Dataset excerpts
== Segment start ==

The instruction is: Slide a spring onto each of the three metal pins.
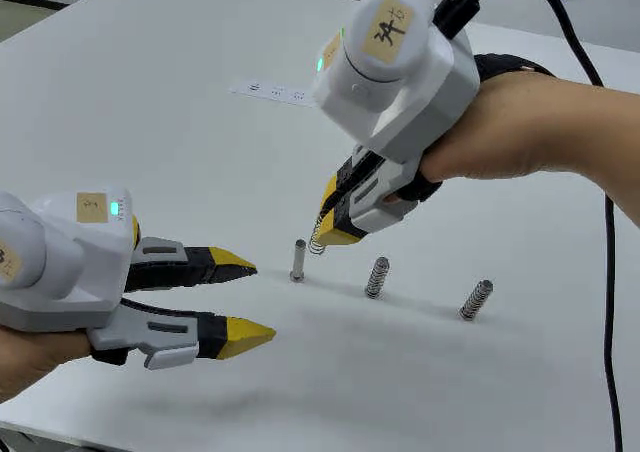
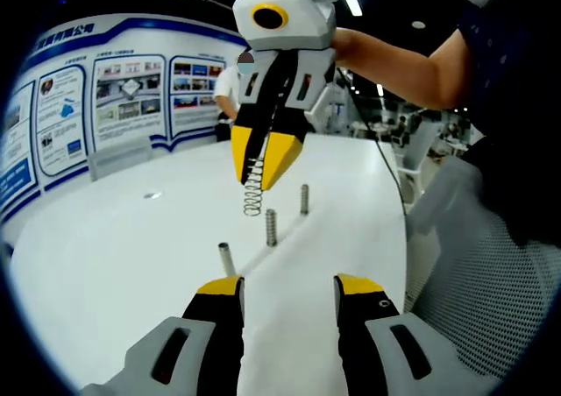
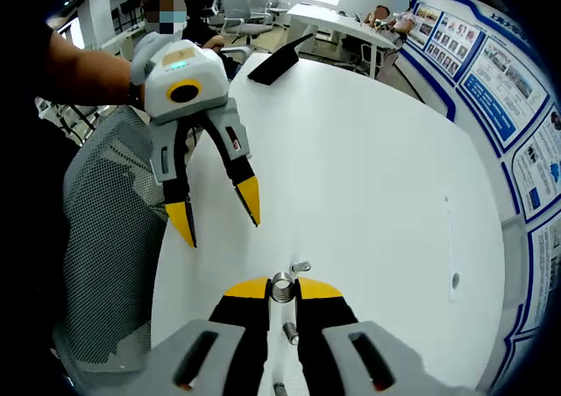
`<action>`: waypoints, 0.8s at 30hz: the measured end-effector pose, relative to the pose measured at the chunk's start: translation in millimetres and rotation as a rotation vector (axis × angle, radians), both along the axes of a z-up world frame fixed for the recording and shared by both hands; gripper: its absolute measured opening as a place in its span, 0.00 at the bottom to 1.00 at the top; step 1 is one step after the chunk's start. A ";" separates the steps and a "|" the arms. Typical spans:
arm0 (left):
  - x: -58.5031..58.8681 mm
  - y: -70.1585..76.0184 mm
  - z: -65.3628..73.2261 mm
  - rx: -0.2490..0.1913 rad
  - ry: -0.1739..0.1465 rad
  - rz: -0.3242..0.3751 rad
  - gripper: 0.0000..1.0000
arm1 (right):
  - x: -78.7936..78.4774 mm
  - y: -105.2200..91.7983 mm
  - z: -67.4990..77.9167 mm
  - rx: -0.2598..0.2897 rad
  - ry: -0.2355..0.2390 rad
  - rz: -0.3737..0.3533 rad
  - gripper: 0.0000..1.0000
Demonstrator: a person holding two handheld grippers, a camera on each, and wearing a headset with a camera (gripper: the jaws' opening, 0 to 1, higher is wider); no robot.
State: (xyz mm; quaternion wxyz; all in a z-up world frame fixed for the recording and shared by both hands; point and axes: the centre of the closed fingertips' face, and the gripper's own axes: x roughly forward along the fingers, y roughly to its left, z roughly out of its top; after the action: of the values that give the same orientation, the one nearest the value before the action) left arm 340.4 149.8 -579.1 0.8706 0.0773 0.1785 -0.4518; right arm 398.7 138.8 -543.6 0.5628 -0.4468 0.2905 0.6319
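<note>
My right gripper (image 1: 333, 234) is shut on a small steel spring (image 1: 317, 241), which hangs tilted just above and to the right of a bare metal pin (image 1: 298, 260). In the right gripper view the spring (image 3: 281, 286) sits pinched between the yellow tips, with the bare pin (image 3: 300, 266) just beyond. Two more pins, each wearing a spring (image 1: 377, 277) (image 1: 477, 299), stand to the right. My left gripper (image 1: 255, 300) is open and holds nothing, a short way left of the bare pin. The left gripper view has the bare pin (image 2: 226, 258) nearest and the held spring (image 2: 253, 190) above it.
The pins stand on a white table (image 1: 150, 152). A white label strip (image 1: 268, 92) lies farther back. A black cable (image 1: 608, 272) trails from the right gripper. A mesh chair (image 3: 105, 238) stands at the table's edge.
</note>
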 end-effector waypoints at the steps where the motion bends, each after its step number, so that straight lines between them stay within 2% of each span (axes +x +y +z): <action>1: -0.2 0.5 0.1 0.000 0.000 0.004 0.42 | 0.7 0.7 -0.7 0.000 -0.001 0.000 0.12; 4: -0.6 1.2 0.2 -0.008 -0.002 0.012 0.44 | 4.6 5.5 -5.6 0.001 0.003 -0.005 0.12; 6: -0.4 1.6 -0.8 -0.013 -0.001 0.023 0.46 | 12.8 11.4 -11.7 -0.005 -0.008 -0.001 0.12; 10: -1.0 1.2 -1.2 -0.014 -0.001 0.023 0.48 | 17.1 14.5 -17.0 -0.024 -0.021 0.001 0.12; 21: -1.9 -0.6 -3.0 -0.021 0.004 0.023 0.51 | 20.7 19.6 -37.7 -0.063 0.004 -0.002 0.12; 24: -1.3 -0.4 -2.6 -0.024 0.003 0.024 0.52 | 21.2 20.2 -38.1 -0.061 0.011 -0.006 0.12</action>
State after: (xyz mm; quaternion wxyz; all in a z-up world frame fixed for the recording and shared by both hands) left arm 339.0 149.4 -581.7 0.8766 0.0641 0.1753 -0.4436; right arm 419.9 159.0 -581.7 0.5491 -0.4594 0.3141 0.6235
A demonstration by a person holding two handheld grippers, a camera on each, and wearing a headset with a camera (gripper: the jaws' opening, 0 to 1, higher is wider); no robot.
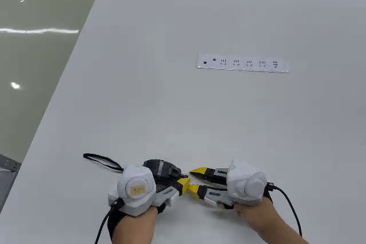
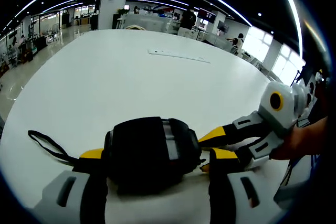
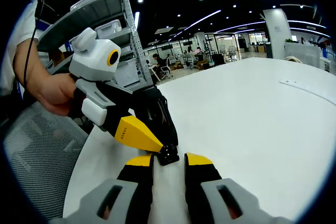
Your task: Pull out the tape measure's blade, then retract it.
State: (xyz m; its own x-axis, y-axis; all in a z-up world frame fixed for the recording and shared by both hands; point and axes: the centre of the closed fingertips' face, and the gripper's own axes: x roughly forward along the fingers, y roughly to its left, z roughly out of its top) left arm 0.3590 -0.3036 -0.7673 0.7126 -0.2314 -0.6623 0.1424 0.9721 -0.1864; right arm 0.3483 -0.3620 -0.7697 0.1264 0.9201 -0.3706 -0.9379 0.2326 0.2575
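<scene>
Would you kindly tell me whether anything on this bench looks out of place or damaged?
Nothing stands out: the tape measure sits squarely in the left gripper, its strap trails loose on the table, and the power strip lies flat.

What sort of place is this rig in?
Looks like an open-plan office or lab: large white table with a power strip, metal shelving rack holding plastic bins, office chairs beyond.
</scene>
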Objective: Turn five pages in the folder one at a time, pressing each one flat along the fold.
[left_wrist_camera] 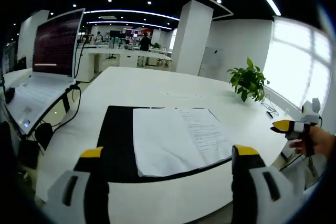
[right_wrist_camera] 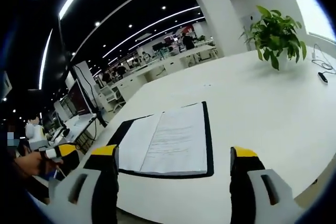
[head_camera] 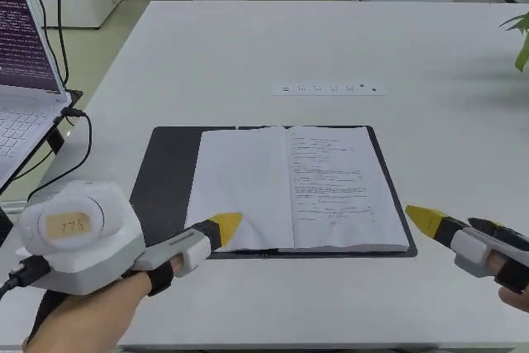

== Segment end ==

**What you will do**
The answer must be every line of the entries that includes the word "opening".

**Result of this task**
`<action>`: waypoints, 0.8s at 30hz: the measured end-effector pose, relative to the pose measured at the chunk's start: translation in millimetres and rotation as a rotation vector (axis × angle, radians), both along the axes of a z-up world frame fixed for the recording and shared by both hands; gripper: its absolute measured opening as a place in its span, 0.00 at the bottom to 1.00 at the top; step 1 is one step after the chunk's start. A ";" separates the steps and a "|" the arms. Typical spans:
Demonstrator: a person holding two handheld grippers, a camera on each, and wearing a headset with a camera (gripper: the jaws' opening, 0 to 1, higher is wider); no robot.
A demonstration by a person holding two handheld grippers, a camera on each, and wearing a headset with a camera (gripper: the jaws' opening, 0 to 1, higher is wider); no robot.

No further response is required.